■ Goal of the exercise:
Every line below from the one with "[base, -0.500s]" through the one with "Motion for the" should be retyped exactly, both ends included; no other lines and no pictures.

■ Input data:

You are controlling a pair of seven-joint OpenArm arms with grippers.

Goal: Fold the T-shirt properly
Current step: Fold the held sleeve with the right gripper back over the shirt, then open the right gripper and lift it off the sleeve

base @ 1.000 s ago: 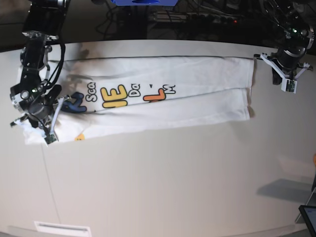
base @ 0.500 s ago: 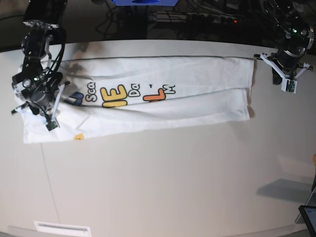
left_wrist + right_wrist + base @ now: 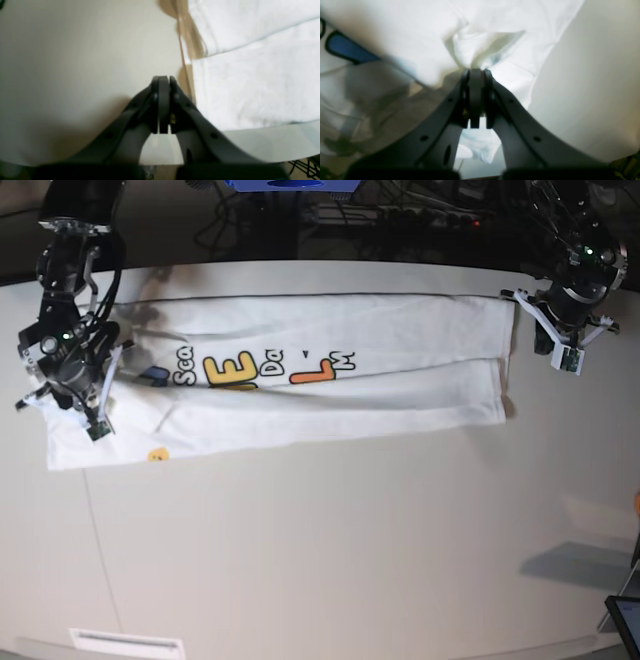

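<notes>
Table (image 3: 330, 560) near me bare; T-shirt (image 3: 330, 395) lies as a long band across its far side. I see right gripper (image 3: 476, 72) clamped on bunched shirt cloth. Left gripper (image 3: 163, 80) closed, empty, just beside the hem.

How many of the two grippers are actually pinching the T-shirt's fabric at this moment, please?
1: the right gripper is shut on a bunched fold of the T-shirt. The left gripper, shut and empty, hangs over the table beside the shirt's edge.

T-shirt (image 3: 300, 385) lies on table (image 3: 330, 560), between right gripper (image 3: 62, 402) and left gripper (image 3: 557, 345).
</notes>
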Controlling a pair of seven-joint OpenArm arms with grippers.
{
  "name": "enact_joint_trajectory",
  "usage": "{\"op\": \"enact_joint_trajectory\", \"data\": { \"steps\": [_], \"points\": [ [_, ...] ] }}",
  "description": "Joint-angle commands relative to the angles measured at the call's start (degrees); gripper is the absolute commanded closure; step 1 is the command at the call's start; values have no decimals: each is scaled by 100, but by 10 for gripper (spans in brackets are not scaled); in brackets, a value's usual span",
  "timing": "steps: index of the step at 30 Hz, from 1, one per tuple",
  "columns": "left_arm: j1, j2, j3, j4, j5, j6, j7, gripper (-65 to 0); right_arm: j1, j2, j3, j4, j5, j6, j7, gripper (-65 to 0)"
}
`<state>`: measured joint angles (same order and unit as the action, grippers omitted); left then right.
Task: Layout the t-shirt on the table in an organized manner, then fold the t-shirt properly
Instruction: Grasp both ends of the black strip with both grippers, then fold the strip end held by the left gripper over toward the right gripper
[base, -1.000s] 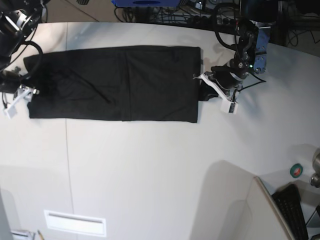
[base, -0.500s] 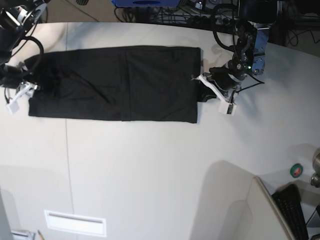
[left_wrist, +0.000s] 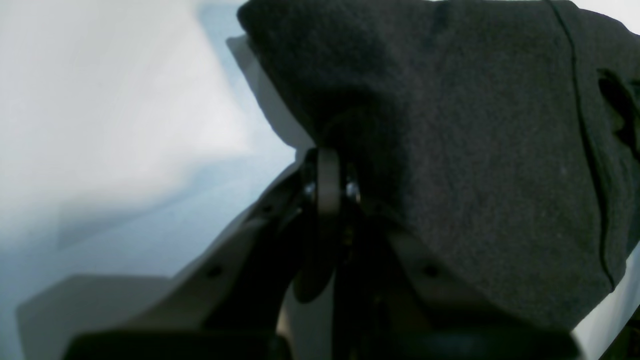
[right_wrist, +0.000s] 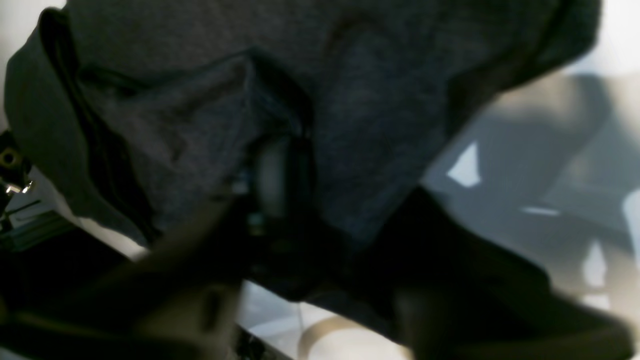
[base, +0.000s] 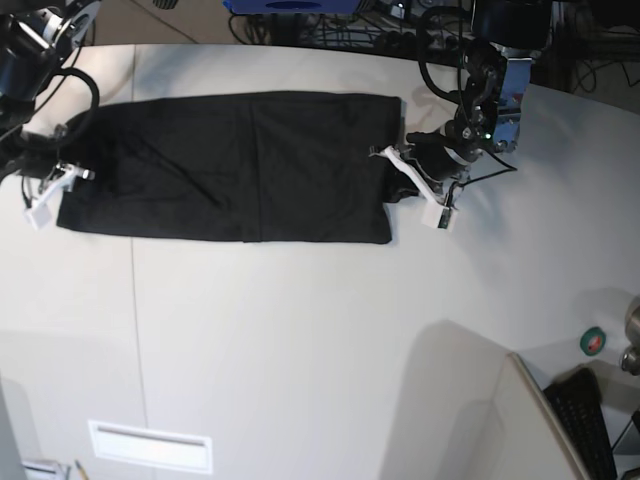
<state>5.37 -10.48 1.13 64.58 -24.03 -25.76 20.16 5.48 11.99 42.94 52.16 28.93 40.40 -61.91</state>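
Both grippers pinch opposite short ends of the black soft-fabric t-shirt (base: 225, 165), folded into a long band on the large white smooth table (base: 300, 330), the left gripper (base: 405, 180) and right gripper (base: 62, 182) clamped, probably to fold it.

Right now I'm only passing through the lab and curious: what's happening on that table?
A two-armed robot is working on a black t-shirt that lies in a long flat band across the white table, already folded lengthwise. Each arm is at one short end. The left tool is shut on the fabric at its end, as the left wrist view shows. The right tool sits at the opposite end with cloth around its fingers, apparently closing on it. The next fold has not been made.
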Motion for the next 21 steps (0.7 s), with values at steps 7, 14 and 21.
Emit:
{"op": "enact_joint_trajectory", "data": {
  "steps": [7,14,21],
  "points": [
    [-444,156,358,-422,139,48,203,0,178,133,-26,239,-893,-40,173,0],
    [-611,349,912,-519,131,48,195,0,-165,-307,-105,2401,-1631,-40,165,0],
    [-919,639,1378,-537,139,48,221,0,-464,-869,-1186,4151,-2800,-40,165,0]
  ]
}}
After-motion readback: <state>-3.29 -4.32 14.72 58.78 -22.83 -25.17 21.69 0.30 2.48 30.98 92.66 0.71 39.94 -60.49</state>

■ Exercise response:
[base, -0.500s] 
[left_wrist, +0.000s] 
[right_wrist, +0.000s] 
[base, +0.000s] 
<state>5.37 -10.48 1.13 64.58 -24.03 -25.76 20.16 5.48 11.99 42.94 52.16 28.93 40.40 -61.91</state>
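Both grippers pinch opposite short ends of the black soft-fabric t-shirt (base: 225, 165), folded into a long band on the large white smooth table (base: 300, 330), the left gripper (base: 405, 180) and right gripper (base: 62, 182) clamped, probably to fold it.

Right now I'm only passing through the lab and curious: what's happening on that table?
A two-armed robot is working on a black t-shirt that lies in a long flat band across the white table, already folded lengthwise. Each arm is at one short end. The left tool is shut on the fabric at its end, as the left wrist view shows. The right tool sits at the opposite end with cloth around its fingers, apparently closing on it. The next fold has not been made.
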Motion for the next 21 steps (0.7 s), with values at steps 7, 14 and 21.

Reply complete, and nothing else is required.